Zwei Hauptstädte, die so nahe beieinander liegen, gibt es nur wenige: Bratislava und Wien. Nahezu ein Jahrhundert ist es her, als man die alte Haupt- und Krönungsstadt des habsburgischen Ungarn, die damals noch Preßburg hieß, mit der „Wiener Elektrischen“ erreichen konnte. Mittlerweile verbindet die beiden Städte eine gut ausgebaute Autobahn und lässt den Reisenden die sechzig trennenden Kilometer in weniger als einer Stunde bewältigen. Während viele Slowaken ihre Einkünfte mit Nebenbeschäftigungen in der österreichischen Metropole aufbessern, zieht es umgekehrt Kulturbeflissene wie Einkaufslustige in die schöne Altstadt von Bratislava. Weniger betuchte Wienerinnen und auch Wiener besuchen die Kosmetikinstitute, lassen sich von slowakischen Zahnärzten ihr Gebiss erneuern und krönen den Besuch mit einer günstigen Mahlzeit in einer der zahlreichen Gaststätten.
Seit fünf Jahren hat Bratislava eine weitere Attraktion: etwa 15 Kilometer entfernt in südlicher Richtung liegt auf einer Halbinsel, inmitten der mächtigen Donauströmung, schon an der Grenze zu Ungarn, das Danubiana Meulensteen Art Museum. Das Haus wurde im Jahre 2000 eröffnet und verdankt seine Gründung einer slowakisch-holländischen Liaison: der Begeisterung des slowakischen Juristen und Kunstliebhabers Vincent Polakovic und dem finanziellen Engagement des holländischen Privatsammlers Gerard H. Meulensteen. Schon von weitem besticht das Haus durch seine attraktive Lage: mit einem Grundriss, der einer Spindelform gleicht, thront das Museum inmitten einer lang gestreckten Halbinsel. Umgeben ist das Haus von einem 8.000 Quadratmeter großen Skulpturenpark, der zu einem Spaziergang am Ufer der Donau einlädt.

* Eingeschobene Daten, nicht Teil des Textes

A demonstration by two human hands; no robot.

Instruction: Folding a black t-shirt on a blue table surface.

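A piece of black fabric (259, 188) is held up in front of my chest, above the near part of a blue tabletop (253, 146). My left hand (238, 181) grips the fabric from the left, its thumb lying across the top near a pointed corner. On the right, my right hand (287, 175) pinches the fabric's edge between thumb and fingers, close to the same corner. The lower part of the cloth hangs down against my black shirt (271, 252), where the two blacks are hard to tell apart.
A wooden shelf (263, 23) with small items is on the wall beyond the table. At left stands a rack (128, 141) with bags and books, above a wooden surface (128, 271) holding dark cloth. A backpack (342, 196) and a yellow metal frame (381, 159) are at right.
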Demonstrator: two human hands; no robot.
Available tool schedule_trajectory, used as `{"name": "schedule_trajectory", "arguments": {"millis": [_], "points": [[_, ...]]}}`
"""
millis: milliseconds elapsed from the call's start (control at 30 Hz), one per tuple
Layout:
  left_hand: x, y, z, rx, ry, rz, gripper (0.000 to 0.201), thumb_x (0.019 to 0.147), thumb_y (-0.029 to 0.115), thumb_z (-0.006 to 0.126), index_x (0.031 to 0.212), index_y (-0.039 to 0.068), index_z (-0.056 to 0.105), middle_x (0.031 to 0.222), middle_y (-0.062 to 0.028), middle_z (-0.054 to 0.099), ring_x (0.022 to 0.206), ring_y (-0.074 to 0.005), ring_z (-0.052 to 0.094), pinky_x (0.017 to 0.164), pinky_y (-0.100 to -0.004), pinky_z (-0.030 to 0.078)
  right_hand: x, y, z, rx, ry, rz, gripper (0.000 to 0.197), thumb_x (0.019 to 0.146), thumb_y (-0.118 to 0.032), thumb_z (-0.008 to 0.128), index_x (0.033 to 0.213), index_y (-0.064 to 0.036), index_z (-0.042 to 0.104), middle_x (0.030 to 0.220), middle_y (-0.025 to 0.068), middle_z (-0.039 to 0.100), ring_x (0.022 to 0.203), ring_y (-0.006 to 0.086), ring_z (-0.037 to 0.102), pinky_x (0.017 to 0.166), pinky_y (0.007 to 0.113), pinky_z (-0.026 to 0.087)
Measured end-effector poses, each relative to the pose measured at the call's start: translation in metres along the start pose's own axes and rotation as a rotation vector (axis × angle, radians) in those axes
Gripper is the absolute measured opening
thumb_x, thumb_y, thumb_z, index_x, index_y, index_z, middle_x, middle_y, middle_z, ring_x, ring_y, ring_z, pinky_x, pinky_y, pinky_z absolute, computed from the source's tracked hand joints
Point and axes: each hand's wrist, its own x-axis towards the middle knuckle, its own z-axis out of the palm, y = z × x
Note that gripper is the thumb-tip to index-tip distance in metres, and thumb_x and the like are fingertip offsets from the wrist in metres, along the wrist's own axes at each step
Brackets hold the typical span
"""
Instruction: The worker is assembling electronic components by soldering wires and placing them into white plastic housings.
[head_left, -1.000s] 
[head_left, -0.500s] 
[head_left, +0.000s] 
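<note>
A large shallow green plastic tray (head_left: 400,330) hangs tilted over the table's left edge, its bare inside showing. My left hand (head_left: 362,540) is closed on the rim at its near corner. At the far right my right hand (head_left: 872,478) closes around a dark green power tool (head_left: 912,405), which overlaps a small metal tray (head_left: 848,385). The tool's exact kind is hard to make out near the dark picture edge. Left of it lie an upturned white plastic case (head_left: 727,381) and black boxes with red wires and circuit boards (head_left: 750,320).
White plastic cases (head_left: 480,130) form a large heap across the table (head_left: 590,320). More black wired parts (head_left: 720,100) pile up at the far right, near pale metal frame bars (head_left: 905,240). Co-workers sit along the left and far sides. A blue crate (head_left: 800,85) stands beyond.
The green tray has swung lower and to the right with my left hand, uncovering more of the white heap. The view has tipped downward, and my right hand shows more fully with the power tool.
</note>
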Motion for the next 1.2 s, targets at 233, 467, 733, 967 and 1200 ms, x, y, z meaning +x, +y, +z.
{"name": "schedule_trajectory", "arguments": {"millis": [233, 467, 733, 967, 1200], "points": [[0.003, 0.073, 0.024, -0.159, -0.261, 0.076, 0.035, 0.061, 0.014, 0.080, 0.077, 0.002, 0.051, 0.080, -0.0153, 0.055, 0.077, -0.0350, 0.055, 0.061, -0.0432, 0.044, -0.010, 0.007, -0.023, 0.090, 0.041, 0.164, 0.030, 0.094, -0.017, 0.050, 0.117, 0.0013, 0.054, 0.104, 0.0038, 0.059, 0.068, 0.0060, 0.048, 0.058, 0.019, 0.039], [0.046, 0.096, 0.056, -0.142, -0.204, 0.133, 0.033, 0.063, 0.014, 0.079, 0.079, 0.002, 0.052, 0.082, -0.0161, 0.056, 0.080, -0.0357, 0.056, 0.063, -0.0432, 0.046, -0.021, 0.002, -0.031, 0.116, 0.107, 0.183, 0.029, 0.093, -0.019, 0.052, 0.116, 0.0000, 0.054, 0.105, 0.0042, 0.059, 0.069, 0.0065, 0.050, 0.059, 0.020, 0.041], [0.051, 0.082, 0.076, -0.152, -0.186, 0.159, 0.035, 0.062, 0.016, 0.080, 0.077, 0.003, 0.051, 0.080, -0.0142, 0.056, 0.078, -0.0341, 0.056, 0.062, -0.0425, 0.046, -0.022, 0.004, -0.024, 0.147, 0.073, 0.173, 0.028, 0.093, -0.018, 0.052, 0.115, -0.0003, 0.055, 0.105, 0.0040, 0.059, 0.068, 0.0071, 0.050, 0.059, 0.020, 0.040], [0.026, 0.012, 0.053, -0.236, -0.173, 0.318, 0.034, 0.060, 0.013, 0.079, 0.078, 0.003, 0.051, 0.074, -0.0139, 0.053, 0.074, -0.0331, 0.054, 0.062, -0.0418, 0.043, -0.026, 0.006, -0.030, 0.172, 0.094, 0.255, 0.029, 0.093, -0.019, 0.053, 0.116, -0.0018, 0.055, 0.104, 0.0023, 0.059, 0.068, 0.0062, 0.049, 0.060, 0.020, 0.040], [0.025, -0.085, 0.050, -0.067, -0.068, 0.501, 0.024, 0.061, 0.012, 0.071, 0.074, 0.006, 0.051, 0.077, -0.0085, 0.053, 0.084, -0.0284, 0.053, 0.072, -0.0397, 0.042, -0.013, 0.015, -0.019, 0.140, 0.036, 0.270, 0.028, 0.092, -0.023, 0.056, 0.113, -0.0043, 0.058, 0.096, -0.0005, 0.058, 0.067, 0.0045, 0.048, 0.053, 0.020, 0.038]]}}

Im Inneren bietet der sympathisch schlichte Bau auf 2.000 Quadratmetern großzügig Raum für die wechselnden Ausstellungen. Sowohl im Erdgeschoß als auch im oberen Stockwerk gibt es je eine lichtdurchflutete Halle, der sich kleinere Kabinette anschließen. Rund 30.000 Kunstinteressierte besuchen jährlich die privat geführte Institution, die mittlerweile zu den wichtigsten und erfolgreichsten Ausstellungsplätzen der Slowakei gehört.

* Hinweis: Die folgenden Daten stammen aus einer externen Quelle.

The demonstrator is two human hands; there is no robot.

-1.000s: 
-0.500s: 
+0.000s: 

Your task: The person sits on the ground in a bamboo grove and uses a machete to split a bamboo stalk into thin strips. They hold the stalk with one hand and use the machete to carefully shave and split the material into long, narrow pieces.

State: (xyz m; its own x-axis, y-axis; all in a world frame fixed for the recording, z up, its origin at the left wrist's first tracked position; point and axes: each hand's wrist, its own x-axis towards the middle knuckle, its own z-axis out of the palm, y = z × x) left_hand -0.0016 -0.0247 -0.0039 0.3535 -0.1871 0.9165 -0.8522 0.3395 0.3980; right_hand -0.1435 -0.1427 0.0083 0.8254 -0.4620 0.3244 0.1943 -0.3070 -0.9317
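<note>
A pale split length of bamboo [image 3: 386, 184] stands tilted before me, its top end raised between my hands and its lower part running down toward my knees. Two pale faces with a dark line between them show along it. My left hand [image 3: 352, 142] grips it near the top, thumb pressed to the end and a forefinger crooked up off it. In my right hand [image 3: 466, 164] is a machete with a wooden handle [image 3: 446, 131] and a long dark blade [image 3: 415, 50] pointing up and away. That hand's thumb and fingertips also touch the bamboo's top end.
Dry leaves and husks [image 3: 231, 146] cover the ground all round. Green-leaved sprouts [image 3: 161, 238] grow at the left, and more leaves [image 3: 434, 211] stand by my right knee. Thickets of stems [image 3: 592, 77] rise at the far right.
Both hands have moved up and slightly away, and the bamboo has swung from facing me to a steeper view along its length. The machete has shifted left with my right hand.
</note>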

Anlässlich seines fünfjährigen Jubiläums zeigt das Danubiana Meulensteen Art Museum nun eine umfassende Retrospektive des niederländischen Malers Karel Appel. Rund 70 Arbeiten - Gemälde, Skulpturen, Assemblagen, Arbeiten auf Papier und eine kleine Auswahl an Gedichten – finden in dem schönen Museumsbau ihr temporäres Domizil. Rudi Fuchs, langjähriger Kenner der Werke von Karel Appel, hat in der Vergangenheit bereits mehrere Ausstellungen des Niederländers kuratiert und ist auch für die aktuelle Schau verantwortlich. Mit Werken aus allen Schaffensperioden, wird ein breiter, informativer Ausschnitt aus dem umfangreichen Œuvre von Karel Appel präsentiert.
Das früheste Werk der Ausstellung ist das 1945 entstandene, noch recht konventionell gemalte Stillleben „Woman in Interieur“, das eine weibliche Figur an einem Kamin sitzend vorstellt. Karel Appel war damals 24 Jahre alt. Das nur drei Jahre später entstandene Gemälde „Figures, Animals and little Boat“ aus dem Besitz des Stedelijk Museums, zeugt bereits von der ungeheuren, malerischen Entwicklung, die Appel in der zurückliegenden kurzen Zeitspanne vollzogen hat. Wenig später wird er mit befreundeten Künstlern die Gruppe CoBrA ins Leben rufen, die trotz ihrer Kurzlebigkeit legendär wurde und letztendlich auch Appels Ruhm begründet hat. Neben dem Dänen Asger Jorn, den Belgiern Pierre Alechinsky und Corneille und dem Niederländer Lucebert war Appel einer der Gründungsmitglieder. Den Malern gemeinsam war ihre Forderung nach einem „revolutionären Surrealismus“, in den so stimulierende Einflüsse wie die Bildnerei außereuropäischer Kulturen, Art brut und Kinderzeichnungen einflossen.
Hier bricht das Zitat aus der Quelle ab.